In seguito alla morte di Commodo l’impero venne affidato a Pertinace, comandante del padre Marco Aurelio e pur tuttavia di nascita non nobile. Il padre infatti era un liberto, ed era il primo caso di un imperatore di origini così modeste.

Ma neanche Pertinace, che pure aveva risparmiato il cadavere di Commodo, che il senato voleva trascinare con un uncino e gettare nel Tevere, ponendolo invece nel Mausoleo degli Antonini, creato da Adriano, durò a lungo, ucciso dagli stessi pretoriani, che non tolleravano la sua disciplina e parsimonia.

L’impero fu infatti venduto letteralmente all’asta, e vinse infine Didio Giuliano, un ricchissimo senatore che promise il donativo più elevato. Ma era stato acclamato anche il governatore della Pannonia Superiore, Settimio Severo, che immediatamente mosse verso Roma. Abbandonato da tutti, Giuliano venne deposto dal senato e fatto uccidere.

La dinastia africana

«Dopo l’uccisione di Didio Giuliano, prese il potere Severo, originario dell’Africa. Era nativo di Leptis Magna, e figlio di Geta; i suoi antenati erano cavalieri romani prima ancora che venisse concessa a tutti la cittadinanza romana.»

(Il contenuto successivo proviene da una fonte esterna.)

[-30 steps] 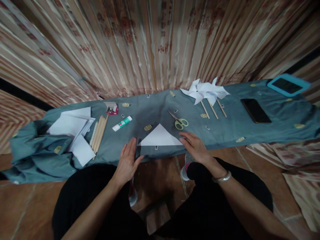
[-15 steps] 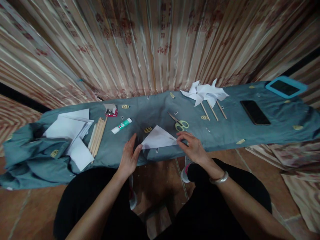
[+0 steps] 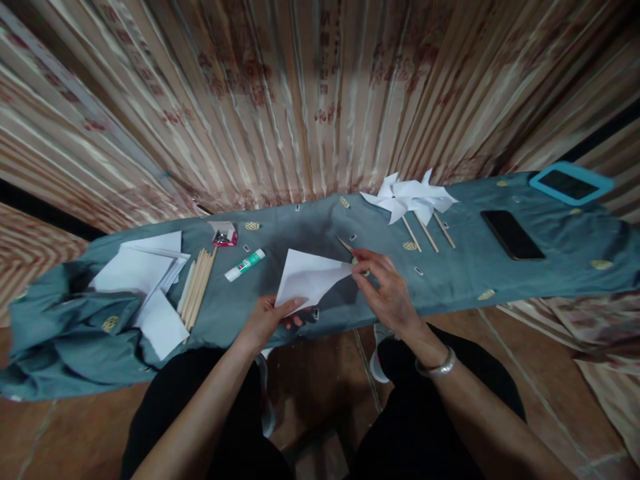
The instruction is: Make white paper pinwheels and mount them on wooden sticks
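A folded sheet of white paper (image 3: 311, 275) is held between my two hands, lifted above the cloth and partly opened out. My left hand (image 3: 274, 315) grips its lower left corner, thumb on top and fingers beneath. At the right corner, my right hand (image 3: 383, 283) pinches the paper between thumb and fingertips. Scissors (image 3: 345, 244) lie just beyond that hand, which hides most of their handles. To the left of the paper lies a green and white glue stick (image 3: 245, 265).
Wooden sticks (image 3: 199, 287) and white paper sheets (image 3: 137, 267) lie at the left, near a small box of metal pins (image 3: 224, 235). Paper pinwheels (image 3: 410, 197) on sticks rest at the back right. Farther right are a black phone (image 3: 513, 235) and a blue-framed device (image 3: 571, 183).
The paper has gone from a triangle low over the cloth to a raised, loosened fold. My left hand has turned and taken hold of its lower left corner; the right keeps its pinch.
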Available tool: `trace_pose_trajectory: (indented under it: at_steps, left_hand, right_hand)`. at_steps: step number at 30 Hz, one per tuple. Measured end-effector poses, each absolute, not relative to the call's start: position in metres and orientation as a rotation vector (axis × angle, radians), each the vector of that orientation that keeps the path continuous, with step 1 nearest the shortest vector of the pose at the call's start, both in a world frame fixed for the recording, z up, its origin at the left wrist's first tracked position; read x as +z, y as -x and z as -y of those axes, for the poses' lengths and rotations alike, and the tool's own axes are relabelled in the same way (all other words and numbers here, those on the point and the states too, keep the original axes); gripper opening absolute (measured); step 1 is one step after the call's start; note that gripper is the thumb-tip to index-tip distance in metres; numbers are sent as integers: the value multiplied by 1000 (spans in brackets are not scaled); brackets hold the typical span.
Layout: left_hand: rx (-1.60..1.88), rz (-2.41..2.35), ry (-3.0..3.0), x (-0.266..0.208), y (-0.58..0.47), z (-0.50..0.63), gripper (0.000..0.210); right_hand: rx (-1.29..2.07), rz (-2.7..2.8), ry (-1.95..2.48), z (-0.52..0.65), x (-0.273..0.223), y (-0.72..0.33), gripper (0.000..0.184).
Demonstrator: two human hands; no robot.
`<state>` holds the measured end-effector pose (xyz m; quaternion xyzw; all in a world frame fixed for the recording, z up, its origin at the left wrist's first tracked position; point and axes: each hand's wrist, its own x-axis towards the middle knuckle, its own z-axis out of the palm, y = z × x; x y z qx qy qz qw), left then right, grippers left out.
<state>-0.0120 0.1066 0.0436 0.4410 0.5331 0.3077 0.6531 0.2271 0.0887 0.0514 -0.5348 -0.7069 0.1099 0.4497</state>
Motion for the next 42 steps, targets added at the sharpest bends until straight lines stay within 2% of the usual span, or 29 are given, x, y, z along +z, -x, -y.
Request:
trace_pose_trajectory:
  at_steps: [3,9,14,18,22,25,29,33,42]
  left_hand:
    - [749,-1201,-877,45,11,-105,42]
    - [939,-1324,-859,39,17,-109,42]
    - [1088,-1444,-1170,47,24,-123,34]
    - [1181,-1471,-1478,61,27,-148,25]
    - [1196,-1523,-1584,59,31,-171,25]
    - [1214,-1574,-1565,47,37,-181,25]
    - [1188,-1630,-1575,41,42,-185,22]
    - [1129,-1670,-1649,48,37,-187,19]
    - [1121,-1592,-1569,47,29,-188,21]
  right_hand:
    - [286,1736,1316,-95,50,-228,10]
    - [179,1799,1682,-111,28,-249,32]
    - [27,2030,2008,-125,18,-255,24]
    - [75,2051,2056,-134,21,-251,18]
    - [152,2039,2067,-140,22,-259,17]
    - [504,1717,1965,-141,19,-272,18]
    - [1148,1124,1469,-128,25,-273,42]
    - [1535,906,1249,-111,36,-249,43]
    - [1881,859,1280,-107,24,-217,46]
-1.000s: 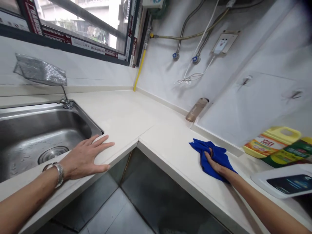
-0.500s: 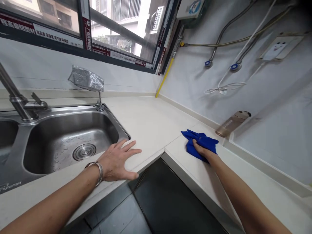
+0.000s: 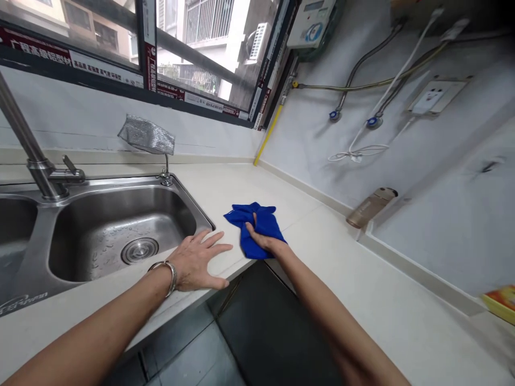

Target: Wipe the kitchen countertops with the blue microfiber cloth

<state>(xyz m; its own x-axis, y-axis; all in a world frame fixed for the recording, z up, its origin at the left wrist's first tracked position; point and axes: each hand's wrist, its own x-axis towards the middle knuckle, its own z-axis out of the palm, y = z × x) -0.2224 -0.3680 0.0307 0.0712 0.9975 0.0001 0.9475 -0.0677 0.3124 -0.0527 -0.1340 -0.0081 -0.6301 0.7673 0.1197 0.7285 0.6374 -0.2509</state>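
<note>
Right hand (image 3: 265, 239) grips blue cloth (image 3: 268, 223) against bench (image 3: 338, 262); left hand (image 3: 196, 264), spread wide, rests on bench beside sink (image 3: 108, 206).

Upper limbs of the wearer, seen from the head: both the left forearm (image 3: 102, 327) and the right forearm (image 3: 328, 303) are bare along their visible length, long and slim, narrowing evenly toward the wrist. The left hand (image 3: 196, 264) is ungloved, with slender fingers and a rounded thumb tip. At its wrist sits a silver-coloured bracelet (image 3: 173, 280), broad, curved and glossy, its surface lightly textured; detail too fine to resolve. Next to it runs a thin, darker band (image 3: 154, 266), whether separate or joined cannot be determined. The right hand (image 3: 263, 237) is likewise ungloved, its fingers partly hidden, the wrist unadorned.
</note>
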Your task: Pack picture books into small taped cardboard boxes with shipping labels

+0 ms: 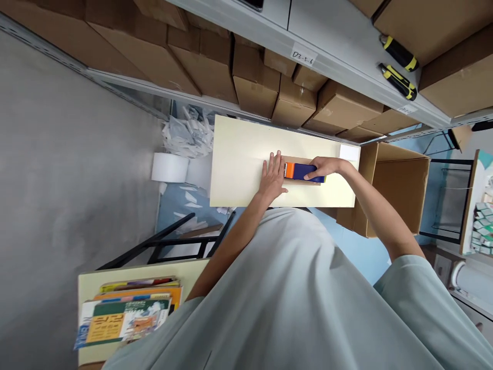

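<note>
My right hand (323,167) is closed around a dark blue and orange tape dispenser (300,172), its serrated orange end pointing left. Under the dispenser lies a flat brown cardboard box (304,183), most of its top covered by the dispenser. At the left end of the box my left hand (273,177) rests flat with its fingers spread, right beside the orange end. Both hands work over a pale yellow table (239,164).
Cardboard boxes (256,85) fill the shelf beyond the table, with two utility knives (398,82) on the level above. A large open carton (400,190) stands right. White rolls (169,167) and scraps lie left; books (127,318) are stacked at lower left.
</note>
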Tool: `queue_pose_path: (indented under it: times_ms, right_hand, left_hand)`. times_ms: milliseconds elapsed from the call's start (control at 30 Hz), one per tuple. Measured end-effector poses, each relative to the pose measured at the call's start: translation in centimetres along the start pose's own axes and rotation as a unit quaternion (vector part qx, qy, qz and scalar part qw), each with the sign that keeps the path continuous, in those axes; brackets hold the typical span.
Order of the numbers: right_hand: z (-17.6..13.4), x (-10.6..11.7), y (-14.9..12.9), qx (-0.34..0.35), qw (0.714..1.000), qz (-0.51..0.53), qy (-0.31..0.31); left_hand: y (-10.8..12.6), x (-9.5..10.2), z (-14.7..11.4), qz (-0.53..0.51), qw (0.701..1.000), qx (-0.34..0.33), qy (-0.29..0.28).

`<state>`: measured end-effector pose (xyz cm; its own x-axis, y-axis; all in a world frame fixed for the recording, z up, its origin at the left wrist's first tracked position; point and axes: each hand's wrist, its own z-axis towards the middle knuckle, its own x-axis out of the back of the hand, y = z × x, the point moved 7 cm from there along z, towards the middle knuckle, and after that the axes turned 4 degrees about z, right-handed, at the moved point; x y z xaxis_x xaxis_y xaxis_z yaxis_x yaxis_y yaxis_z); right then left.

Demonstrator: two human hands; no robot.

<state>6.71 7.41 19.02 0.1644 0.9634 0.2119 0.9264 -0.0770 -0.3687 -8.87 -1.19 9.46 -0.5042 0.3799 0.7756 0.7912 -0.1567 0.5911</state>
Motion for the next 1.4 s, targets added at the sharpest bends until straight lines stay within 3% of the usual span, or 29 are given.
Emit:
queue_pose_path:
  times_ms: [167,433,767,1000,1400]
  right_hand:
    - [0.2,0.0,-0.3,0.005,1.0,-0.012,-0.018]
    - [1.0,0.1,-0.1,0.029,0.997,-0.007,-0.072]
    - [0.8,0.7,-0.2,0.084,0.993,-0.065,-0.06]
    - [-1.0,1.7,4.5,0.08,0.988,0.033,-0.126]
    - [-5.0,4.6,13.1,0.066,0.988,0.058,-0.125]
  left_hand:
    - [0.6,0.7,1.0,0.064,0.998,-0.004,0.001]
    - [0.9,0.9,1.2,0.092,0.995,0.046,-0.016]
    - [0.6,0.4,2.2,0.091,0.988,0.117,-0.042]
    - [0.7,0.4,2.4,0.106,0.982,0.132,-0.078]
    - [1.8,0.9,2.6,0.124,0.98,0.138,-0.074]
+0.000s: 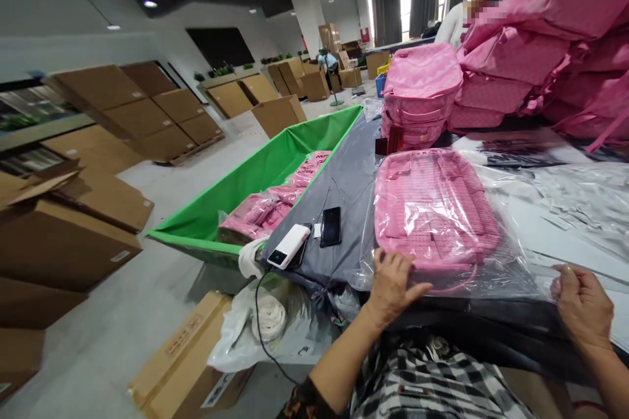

(Historia Augusta, Settimio Severo, 1, 1-2)

Nel frattempo le legioni siriane avevano acclamato Pescennio Nigro, e quelle britanniche Clodio Albino. Quest’ultimo venne a patti con Severo, che lo persuase di essere suo amico, e lo elevò a Cesare. Ma alla fine, Severo uccise tutti i suoi rivali, rimanendo unico imperatore. Sciolse le coorti pretorie, e vi insediò soldati pannonici.

Settimio si accattivò le simpatie dei soldati aumentando la paga e dando loro maggiori diritti, come quello di sposarsi in servizio. Fu anche un combattente, vincendo i parti e intraprendendo una spedizione britannica, che però non concluse per via della morte, che lo colse il 4 febbraio 211 a Eburacum (York).

Caracalla

Da Caracalla ad Alessandro

Alla morte di Severo gli successero i figli, Caracalla e Geta; ma nonostante i consigli paterni, il primo non si fece problemi ad eliminare subito il secondo. Caracalla aumentò ulteriormente la paga dei soldati, e per sopperire alle spese introdusse una nuova moneta, l’antoniniano, e diede a tutti i liberi dell’impero la cittadinanza romana nel 212, con la Constitutio Antoniniana.

Desideroso a tutti i costi di imitare Alessandro Magno (anche nella concessione della cittadinanza vi faceva riferimento), organizzò una nuova spedizione partica, questa volta con l’obiettivo di spazzarli definitivamente via, dopo le disastrose sconfitte inflitte da Traiano, Avidio Cassio e Lucio Vero e il padre Settimio Severo. Ma mentre era in marcia, venne ucciso in Mesopotamia da un soldato.

L’impero passò a Macrino, prefetto al pretorio, che poco dopo lo perse in favore di Eliogabalo, figlio della cugina di Caracalla, Giulia Soemia; la madre aveva messo in giro la voce che fosse figlio illegittimo di Caracalla e la legio III Gallica lo appoggiò, seguita poi dal resto dell’esercito, che vedeva di buon occhio la dinastia. Tuttavia Eliogabalo si dimostrò uno degli imperatori più folli della storia romana, totalmente inadatto al ruolo, e i pretoriani e elevarono alla porpora suo cugino Alessandro, nel 222. Ma anche lui, infine, nel 235, venne ucciso durante una congiura, aprendo la strada alla crisi del III secolo.